### Problem requirements
Lines in the listing below that hold "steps" are the ones to copy.

### Given material
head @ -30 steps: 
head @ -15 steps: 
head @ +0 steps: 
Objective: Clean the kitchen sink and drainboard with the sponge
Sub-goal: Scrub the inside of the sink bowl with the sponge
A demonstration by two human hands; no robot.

### Solution to this exercise
head @ -30 steps: 
head @ -15 steps: 
head @ +0 steps: 

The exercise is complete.